# How to delete in-camera locked images (Canon) from Lightroom



## westmaasmaarten (Feb 25, 2015)

Hi, 

I am used to protect my images in the field with the lock function on my Canon camera's. Once imported in Lightroom, I cannot delete them permanently from my hard drive. I tried to move them in Lightroom to a new folder to try and delete them in the Finder meny of my Mac, but Lightroom won't move them either. Is there a solution? 

Maarten


----------



## clee01l (Feb 25, 2015)

Welcome to the forum.   A LR Move is a Copy operation followed by a Delete operation.  Because the Files are locked the Delete operation fails. In LR and in Finder. 

You need to use Finder to first Unlock the files.  Then LR can Move or Delete them. 
A Little Searching and I found 2 OS X methods for batch unlocking files 

One involves using the terminal. The Other documents how it can be done in Finder.

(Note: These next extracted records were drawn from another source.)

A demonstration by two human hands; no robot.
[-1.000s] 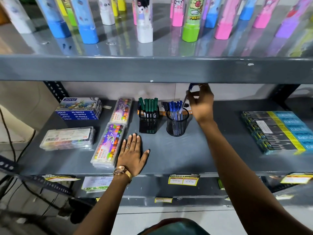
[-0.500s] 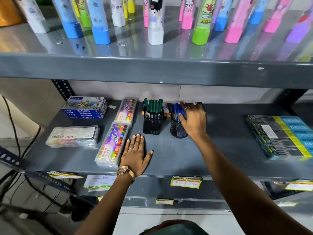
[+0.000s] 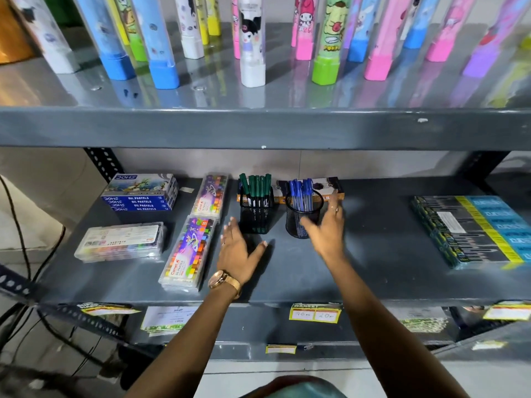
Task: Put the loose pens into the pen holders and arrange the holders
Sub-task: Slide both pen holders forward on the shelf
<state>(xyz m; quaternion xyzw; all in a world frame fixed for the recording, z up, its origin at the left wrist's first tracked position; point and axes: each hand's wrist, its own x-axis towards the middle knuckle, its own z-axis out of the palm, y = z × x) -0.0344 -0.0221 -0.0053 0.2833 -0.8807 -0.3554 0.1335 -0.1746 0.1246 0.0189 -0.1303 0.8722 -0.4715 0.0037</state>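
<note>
Hands spread open and empty on our grey shelf [image 3: 373,254]: left hand [image 3: 238,248] before the green-pen holder [image 3: 256,214], right hand [image 3: 327,234] beside the blue-pen holder [image 3: 303,216]. Both holders stand upright, side by side.

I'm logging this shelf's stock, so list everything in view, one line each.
Green pens: several, in the square black mesh holder, middle shelf.
Blue pens: several, in the round black mesh holder, right of the square one.
Orange-edged box: one, behind the holders.
Blue pastel boxes: a stack, back left.
Clear pastel cases: three, left.
Black-yellow-blue packs: a stack, right.
Cartoon tubes: many, mixed colours, upper shelf.
Left hand: open, before the square holder.
Right hand: open, at the round holder.
</note>
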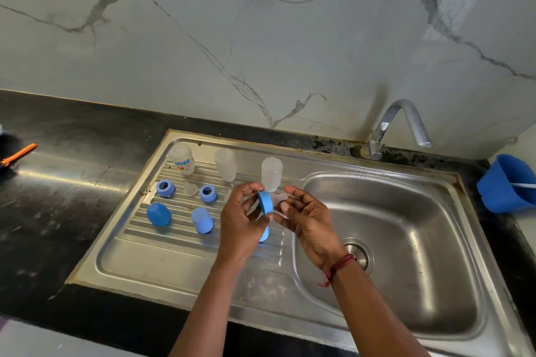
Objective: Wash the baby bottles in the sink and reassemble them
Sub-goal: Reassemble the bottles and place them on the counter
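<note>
Over the ribbed drainboard (179,243), my left hand (240,226) pinches a blue screw ring (265,202) held on edge. My right hand (310,217) pinches a clear silicone teat (280,199) against that ring. Three clear bottle bodies (182,158) (225,164) (271,173) stand upside down at the back of the drainboard. Two more blue rings (165,188) (208,193), a loose clear teat (190,189) and two blue caps (158,214) (202,220) lie on the ribs. A third blue cap (264,235) shows partly below my left hand.
The steel sink basin (406,240) with its drain (359,252) lies to the right, under a chrome tap (406,124). A blue bucket (506,184) stands at the far right. An orange-handled tool (18,153) lies on the black counter (58,211) at left.
</note>
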Tool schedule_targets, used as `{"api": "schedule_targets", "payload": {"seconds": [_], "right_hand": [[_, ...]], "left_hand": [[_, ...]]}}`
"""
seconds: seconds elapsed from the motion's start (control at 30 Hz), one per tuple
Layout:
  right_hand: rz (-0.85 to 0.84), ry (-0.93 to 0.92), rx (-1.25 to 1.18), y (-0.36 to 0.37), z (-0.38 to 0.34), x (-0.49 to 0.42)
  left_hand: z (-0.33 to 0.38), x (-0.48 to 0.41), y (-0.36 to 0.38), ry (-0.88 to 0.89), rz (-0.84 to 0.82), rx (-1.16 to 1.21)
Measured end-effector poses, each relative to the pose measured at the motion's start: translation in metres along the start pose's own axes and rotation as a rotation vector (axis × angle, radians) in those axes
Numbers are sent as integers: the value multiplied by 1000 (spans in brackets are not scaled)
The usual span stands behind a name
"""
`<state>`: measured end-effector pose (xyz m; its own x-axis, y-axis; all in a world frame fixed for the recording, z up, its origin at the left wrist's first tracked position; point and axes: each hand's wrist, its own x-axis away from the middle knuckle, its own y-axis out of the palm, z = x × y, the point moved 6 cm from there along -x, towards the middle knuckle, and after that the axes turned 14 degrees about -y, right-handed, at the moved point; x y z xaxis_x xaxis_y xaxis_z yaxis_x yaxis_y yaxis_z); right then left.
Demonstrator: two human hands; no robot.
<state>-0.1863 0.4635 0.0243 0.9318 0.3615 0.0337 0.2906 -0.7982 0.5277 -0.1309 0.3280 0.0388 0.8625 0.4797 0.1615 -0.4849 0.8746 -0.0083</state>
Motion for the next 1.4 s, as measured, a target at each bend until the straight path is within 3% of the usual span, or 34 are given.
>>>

Here is the finder solution:

1. Using Finder, select ALL of the files needing to be unlocked
2. Opt-Cmd-I to bring up the single pane inspect (Get Info) 
At the top of Get Info it should tell you how many items are going to be affected by the Get Info changes
7. Uncheck the "locked" Checkbox


----------



## Photofan (Feb 13, 2017)

Hello - I have the problem described in the initial post which I need to sort on my Mac and in LR CC.  

I cant perform the operations in the answer by Clee01l because I cant locate the locked images in Finder!  - Please can you explain it in more detail!  

Thanks
Joy


----------



## Woodbutcher (Feb 14, 2017)

Right click on the images in LR and select the "Show in Finder" option.  That will open a Finder window in the folder with the files.


----------



## PhilBurton (Feb 14, 2017)

Woodbutcher said:


> Right click on the images in LR and select the "Show in Finder" option.  That will open a Finder window in the folder with the files.


For Windows users, change "Finder" to "Explorer" or "File Explorer" (Windows 10) and everything still applies.

Phil


----------